● **DIRECTIONS FOR THIS TASK**
The expected output is a verbatim reprint of the lines from the beginning of the data that follows through the line that contains "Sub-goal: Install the".

_ _ _

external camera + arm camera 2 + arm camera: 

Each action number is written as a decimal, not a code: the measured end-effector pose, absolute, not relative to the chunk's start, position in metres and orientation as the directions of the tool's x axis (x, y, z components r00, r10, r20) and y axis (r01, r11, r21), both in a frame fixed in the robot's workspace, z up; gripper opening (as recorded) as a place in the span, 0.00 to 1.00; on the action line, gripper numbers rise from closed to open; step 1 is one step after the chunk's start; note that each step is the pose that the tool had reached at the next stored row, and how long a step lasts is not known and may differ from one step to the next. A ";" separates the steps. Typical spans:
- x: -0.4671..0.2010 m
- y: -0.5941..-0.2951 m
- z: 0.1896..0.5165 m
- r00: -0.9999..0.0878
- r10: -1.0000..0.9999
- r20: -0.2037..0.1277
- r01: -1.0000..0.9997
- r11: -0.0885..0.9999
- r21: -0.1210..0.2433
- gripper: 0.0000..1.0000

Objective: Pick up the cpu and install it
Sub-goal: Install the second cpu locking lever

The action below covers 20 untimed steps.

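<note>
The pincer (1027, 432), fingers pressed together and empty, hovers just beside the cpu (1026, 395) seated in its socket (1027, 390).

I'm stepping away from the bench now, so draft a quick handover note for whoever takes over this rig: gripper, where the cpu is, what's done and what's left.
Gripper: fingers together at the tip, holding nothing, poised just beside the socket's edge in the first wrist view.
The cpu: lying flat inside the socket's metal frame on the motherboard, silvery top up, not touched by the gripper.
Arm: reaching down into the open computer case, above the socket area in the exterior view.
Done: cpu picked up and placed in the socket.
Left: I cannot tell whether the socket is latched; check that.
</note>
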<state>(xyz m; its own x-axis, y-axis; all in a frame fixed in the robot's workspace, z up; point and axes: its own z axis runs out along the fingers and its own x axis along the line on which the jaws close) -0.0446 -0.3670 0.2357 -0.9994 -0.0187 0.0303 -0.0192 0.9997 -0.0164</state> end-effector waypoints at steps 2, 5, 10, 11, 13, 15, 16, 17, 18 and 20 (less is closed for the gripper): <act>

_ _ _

● **TASK OUTPUT**
external camera + arm camera 2 + arm camera: 

Each action number is written as a decimal, not a code: the measured end-effector pose, absolute, not relative to the chunk's start, position in metres and orientation as the directions of the tool's x axis (x, y, z components r00, r10, r20) and y axis (r01, r11, r21), both in a frame fixed in the robot's workspace, z up; gripper opening (as recorded) as a place in the span, 0.00 to 1.00; on the action line, gripper numbers rise from closed to open; step 1 is one step after the chunk's start; note that each step is the pose that the tool had reached at the next stored row, and how long a step lasts is not known and may differ from one step to the next. A ";" separates the steps. Typical spans:
- x: -0.4671..0.2010 m
- y: -0.5941..-0.2951 m
- z: 0.1896..0.5165 m
- r00: -0.9999..0.0878
- r10: -1.0000..0.9999
- r20: -0.2037..0.1277
- r01: -1.0000..0.9997
- r11: -0.0885..0.9999
- r21: -0.1210..0.2433
- gripper: 0.0000..1.0000

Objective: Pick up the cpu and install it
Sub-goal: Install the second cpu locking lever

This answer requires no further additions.